> DIRECTIONS: There is one span to output from the data below: the lines starting at the line with "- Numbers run" and ending at the line with "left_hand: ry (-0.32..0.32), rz". Output it exactly, ends included, nothing more.

> SOURCE MATERIAL:

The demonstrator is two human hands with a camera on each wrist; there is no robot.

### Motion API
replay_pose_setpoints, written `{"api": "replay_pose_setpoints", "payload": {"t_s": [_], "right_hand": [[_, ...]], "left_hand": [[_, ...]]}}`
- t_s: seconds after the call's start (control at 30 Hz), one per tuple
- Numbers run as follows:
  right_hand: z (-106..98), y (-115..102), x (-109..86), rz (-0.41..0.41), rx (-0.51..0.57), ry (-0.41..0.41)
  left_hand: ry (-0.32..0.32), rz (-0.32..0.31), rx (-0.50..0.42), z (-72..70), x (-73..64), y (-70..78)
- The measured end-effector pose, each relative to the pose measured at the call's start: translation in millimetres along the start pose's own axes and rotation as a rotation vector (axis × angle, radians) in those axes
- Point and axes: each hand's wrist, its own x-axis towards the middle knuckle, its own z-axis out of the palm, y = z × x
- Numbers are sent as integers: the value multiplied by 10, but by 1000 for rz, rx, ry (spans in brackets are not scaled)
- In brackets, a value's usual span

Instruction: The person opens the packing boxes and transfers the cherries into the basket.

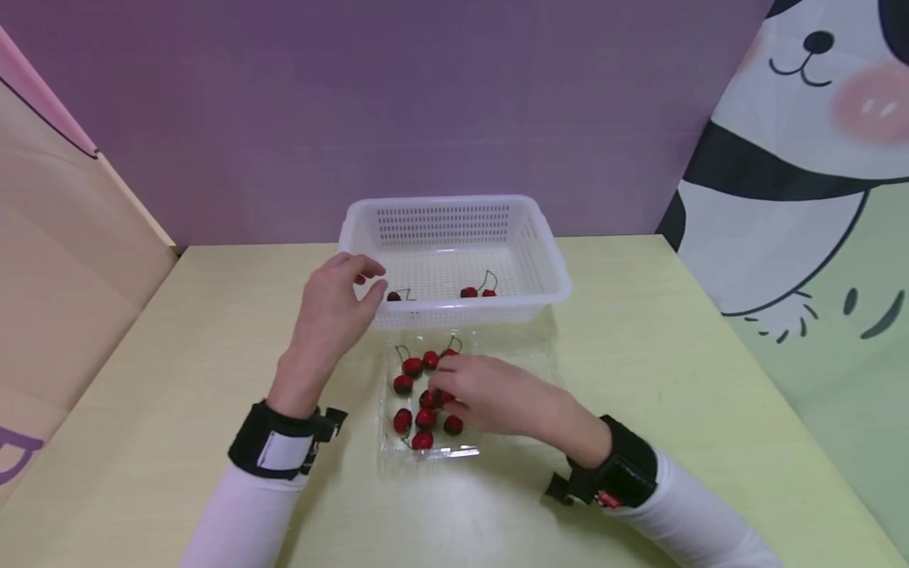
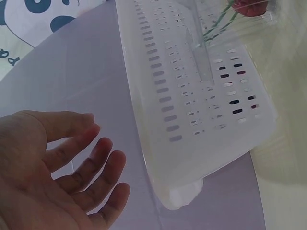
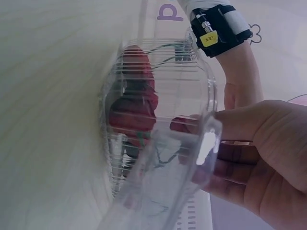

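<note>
Several red cherries (image 1: 402, 420), some with green stems, lie in a clear plastic box (image 1: 465, 453) in front of a white basket (image 1: 454, 317). My right hand (image 1: 490, 392) reaches into this box from the right, fingertips among the cherries. In the right wrist view the fingers (image 3: 235, 124) pass behind the clear plastic, so whether they pinch a cherry is hidden. By the basket's left rim hovers my left hand (image 1: 334, 304), its fingers loosely bent and nothing between them. Inside the basket are a dark cherry (image 1: 394, 297) and a red pair (image 1: 469, 292).
The box's clear lid (image 1: 521, 355) lies folded out to the right. A pale wooden table (image 1: 660, 379) bears everything. Behind the basket stands a purple panel (image 1: 440, 102); a panda-printed sheet (image 1: 795, 229) hangs at the right.
</note>
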Motion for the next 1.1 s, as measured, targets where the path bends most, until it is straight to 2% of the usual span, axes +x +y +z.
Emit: {"api": "replay_pose_setpoints", "payload": {"t_s": [0.23, 0.7, 1.1], "right_hand": [[-60, 11, -20, -13, -17, 38], [-125, 99, -70, -14, 33, 190], [-162, 175, -74, -31, 106, 356]], "left_hand": [[-5, 9, -4, 13, -13, 16], [-15, 13, -17, 20, -23, 35], [-4, 37, -20, 43, -34, 41]]}}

> WRITTEN RESPONSE:
- Numbers run as follows:
  right_hand: z (-106..98), y (-115..102), x (-109..86), rz (-0.41..0.41), rx (-0.51..0.57), ry (-0.41..0.41)
  left_hand: ry (-0.32..0.32), rz (-0.32..0.31), rx (-0.50..0.42), z (-72..70), x (-73..64), y (-70..78)

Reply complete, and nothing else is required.